Thanks for working on this.

jnothman · 2016-12-14T10:40:10Z

sklearn/neural_network/multilayer_perceptron.py

+        """
+        if getattr(self, 'classes_', None) is not None:
+            num_classes = len(unique_labels(y))
+            if num_classes != len(self.classes_):


This is not a sufficient condition, really. What if they have different labels? I think what you want to do is change the condition here to be if not incremental or (self.warm_start and not hasattr(self, 'classes_')).

It would certainly be nice if we had some helpers to make writing this logic less error-prone :\

I'm not entirely certain that we want to exclude the case where a subset of the classes are fit... but it is admittedly a bit weird. Perhaps it's worth checking what other classifiers with warm_start do... though they may well just be broken.

I just did a check with RandomForestClassifier with warm_start. It also breaks when a different size class is fitted. In addition, it allows for a different subset of labels when class size is the same during fit.

class size meaning number of classes? Then the second is a bug

class size as the unique number of labels. For example unique(y) = [1,2,3] and unique(y_alt) = [4,5,6]. fit(X,y) then fit(X,y_alt) will not return an error when warm_start=True.

Another question, if second fit has a subset of labels from the first fit, should it be allowable? For example, unique(y) = [1,2,3] amd second fit is with unique(y_alt) = [1,2].

I think these are behaviours that the inventors of warm_start had not considered. I think, unlike for partial_fit, a subset should raise an error.

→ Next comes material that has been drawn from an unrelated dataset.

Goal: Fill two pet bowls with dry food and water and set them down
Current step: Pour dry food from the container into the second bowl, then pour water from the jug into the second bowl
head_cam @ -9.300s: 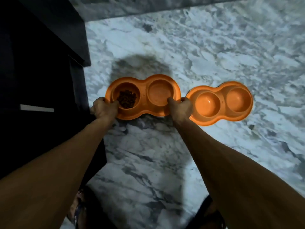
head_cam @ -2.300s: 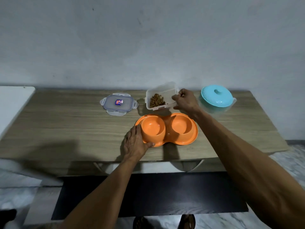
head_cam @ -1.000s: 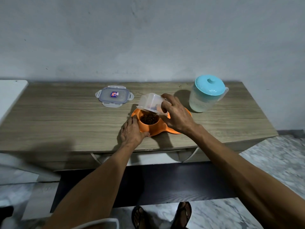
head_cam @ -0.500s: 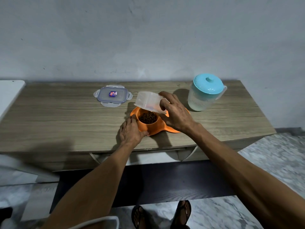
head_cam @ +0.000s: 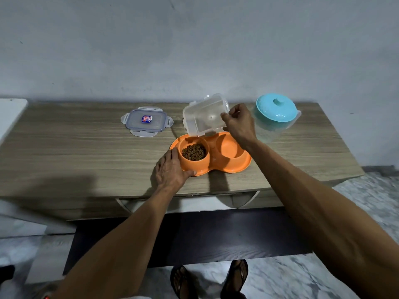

jnothman · 2016-12-14T10:40:23Z

sklearn/neural_network/tests/test_mlp.py

@@ -556,3 +561,40 @@ def test_adaptive_learning_rate():
    clf.fit(X, y)
    assert_greater(clf.max_iter, clf.n_iter_)
    assert_greater(1e-6, clf._optimizer.learning_rate)
+
+
+def test_warm_class():


*warm_start? *warm_start_classes?

jnothman · 2016-12-14T10:41:18Z

sklearn/neural_network/tests/test_mlp.py

+    y_5classes = np.array([0]*30 + [1]*30 + [2]*30 + [3]*30 + [4]*30)
+
+    with ignore_warnings(category=Warning):
+        # failed in converting 7th argument `g' of _lbfgsb.setulb to


This no longer happens, right?

I don't think we need to record the error message we're avoiding.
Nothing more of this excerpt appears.